*Work instruction*
The material below holds a span beginning at the line with "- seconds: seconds" and ending at the line with "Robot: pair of". Quote that span exactly, both ends included, and only that span.

*Recorded information*
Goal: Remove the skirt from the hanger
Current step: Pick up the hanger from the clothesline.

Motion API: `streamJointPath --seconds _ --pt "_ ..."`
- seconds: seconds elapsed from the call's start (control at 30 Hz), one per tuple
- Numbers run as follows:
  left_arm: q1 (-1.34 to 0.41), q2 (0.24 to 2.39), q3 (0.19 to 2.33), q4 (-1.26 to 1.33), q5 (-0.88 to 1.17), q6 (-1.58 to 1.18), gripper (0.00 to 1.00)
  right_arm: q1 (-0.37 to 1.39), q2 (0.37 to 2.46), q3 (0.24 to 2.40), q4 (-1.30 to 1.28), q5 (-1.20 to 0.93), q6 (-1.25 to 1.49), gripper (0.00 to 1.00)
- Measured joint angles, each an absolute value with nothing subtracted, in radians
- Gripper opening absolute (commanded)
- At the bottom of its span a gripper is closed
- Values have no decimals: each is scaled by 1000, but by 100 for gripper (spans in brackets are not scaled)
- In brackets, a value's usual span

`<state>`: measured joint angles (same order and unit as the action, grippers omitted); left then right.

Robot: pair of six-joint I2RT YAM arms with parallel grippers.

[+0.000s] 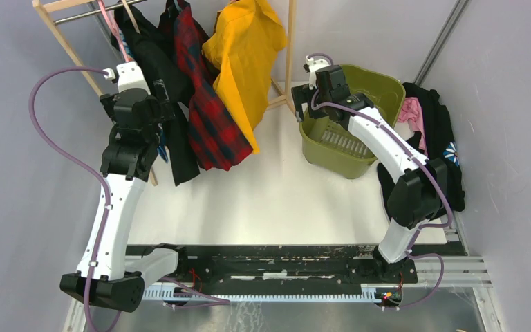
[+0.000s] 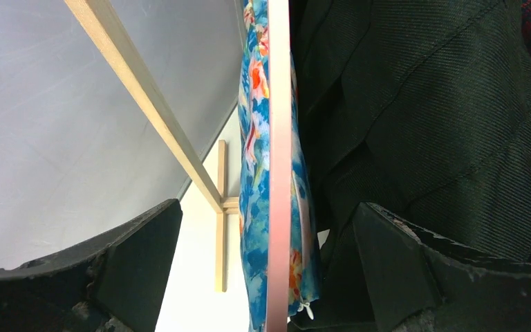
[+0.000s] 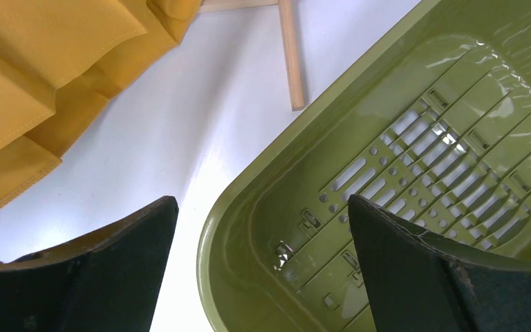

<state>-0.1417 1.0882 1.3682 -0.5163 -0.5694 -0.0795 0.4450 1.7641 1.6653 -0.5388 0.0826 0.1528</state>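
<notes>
Left end effector [image 2: 266, 228] apart, straddling flat pink hanger [image 2: 278, 104]; blue floral fabric skirt [image 2: 254, 173] looks limp, light: pinch near hanger. Right end effector [image 3: 263, 228] apart over olive plastic basket [image 3: 304, 138].

Arms extended forward, left tool [image 2: 266, 207] and right tool [image 3: 263, 202] agape (fully).
</notes>
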Motion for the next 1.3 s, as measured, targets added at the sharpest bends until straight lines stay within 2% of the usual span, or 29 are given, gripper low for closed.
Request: streamJointPath --seconds 0.37,0.93,1.03,1.2,1.3 --pt "-143 1092 1383 -503 -582 -36 99 445 1765 1674 -579 79 -78 100" --pt "-166 1239 1695 -414 -694 99 98 445 1757 1671 -599 43 -176 100" --pt "-171 1225 1682 -413 -585 44 98 445 1739 1624 -598 45 -186 100" --pt "-173 1079 1487 -392 -304 -111 98 445 1727 1560 -600 59 -204 100" --pt "-176 1014 1395 -422 -225 -166 98 445 1727 1554 -599 66 -207 100"
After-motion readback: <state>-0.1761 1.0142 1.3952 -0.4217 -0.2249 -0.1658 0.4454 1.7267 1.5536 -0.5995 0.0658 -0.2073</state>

*Response below*
- seconds: seconds elapsed from the call's start (control at 30 Hz), one per tuple
- Numbers run as follows:
  left_arm: q1 (-1.34 to 0.41), q2 (0.24 to 2.39), q3 (0.19 to 2.33), q4 (-1.26 to 1.33), q5 (-0.88 to 1.17), q6 (-1.58 to 1.18), gripper (0.00 to 1.00)
  right_arm: q1 (-0.37 to 1.39), q2 (0.37 to 2.46), q3 (0.24 to 2.40), q4 (-1.30 to 1.28), q5 (-1.20 to 0.93), q6 (-1.25 to 1.49), gripper (0.00 to 1.00)
- Measured joint angles, each an absolute value with nothing subtracted, in radians
- Gripper opening absolute (commanded)
- At the bottom of its span a gripper is closed
- Values have no decimals: each is scaled by 1000, but by 100 for gripper (spans in brackets are not scaled)
- In brackets, a value's usual span

`<state>`: measured joint angles (same order and unit as the action, grippers omitted); left then right.

Robot: pair of six-joint I2RT YAM arms with parallel grippers.

As written, the answer is complete.